**PROBLEM DETAILS:**
Search the data for the string "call" and copy each line where it turns up.
# # # #
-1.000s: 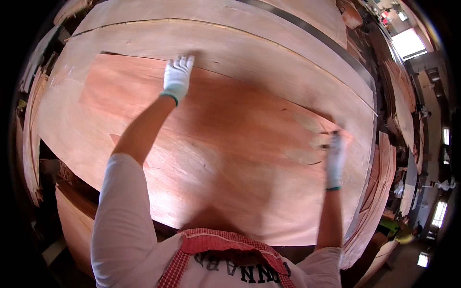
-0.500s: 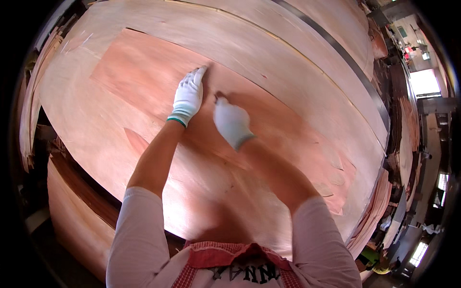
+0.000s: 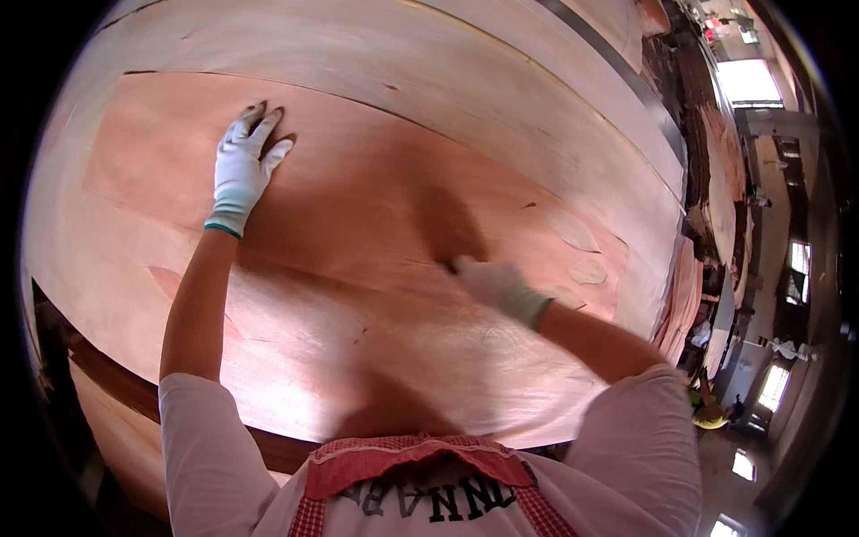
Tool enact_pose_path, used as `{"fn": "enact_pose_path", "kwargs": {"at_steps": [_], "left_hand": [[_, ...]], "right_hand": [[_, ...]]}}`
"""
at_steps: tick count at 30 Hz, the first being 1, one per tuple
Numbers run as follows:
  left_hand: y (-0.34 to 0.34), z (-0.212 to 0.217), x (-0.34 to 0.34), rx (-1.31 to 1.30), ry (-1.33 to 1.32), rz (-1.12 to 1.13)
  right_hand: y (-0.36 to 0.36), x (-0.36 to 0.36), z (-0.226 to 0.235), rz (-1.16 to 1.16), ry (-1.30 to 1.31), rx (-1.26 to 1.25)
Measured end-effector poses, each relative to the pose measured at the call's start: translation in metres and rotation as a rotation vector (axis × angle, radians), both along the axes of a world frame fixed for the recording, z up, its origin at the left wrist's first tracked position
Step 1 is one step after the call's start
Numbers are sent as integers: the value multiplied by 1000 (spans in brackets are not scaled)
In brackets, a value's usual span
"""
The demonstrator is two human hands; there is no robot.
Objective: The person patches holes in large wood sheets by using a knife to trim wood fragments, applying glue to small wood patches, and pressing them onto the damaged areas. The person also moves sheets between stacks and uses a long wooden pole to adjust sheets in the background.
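Note:
A long, reddish wood veneer sheet (image 3: 349, 152) lies flat on a wider, paler veneer sheet (image 3: 295, 376). My left hand (image 3: 243, 166), in a white glove with darkened fingertips, rests on the reddish sheet toward its left end, fingers spread and holding nothing. Lower on the same sheet, right of the middle, my right hand (image 3: 501, 285) is gloved too and blurred by motion. Its fingers look closed, with a small dark tip at their end; what they hold is not clear. Pale oval veneer pieces (image 3: 588, 271) lie near the sheet's right end.
A dark metal strip (image 3: 617, 67) crosses the pale sheets at the far side. Stacked veneer (image 3: 716, 170) with ragged edges stands along the right. More sheets (image 3: 116, 430) are at lower left. Farther right, a person in yellow (image 3: 710, 416) appears small.
My left hand has shifted left along the sheet, and its fingers have spread. My right hand has moved right and nearer to me. The whole view has swung as well.

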State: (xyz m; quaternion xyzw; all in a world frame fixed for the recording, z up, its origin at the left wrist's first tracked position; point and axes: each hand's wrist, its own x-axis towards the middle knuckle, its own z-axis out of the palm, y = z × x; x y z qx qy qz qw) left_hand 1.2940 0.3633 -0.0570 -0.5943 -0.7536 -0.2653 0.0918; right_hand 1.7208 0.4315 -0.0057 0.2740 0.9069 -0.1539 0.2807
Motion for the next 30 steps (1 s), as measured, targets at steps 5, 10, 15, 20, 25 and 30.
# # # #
**WRITTEN RESPONSE:**
Measured end-effector poses, each relative to the pose measured at the call's start: translation in metres and rotation as a rotation vector (axis × angle, radians), both along the axes of a world frame fixed for the recording, z up, its origin at the left wrist's first tracked position
Step 1 is one step after the call's start

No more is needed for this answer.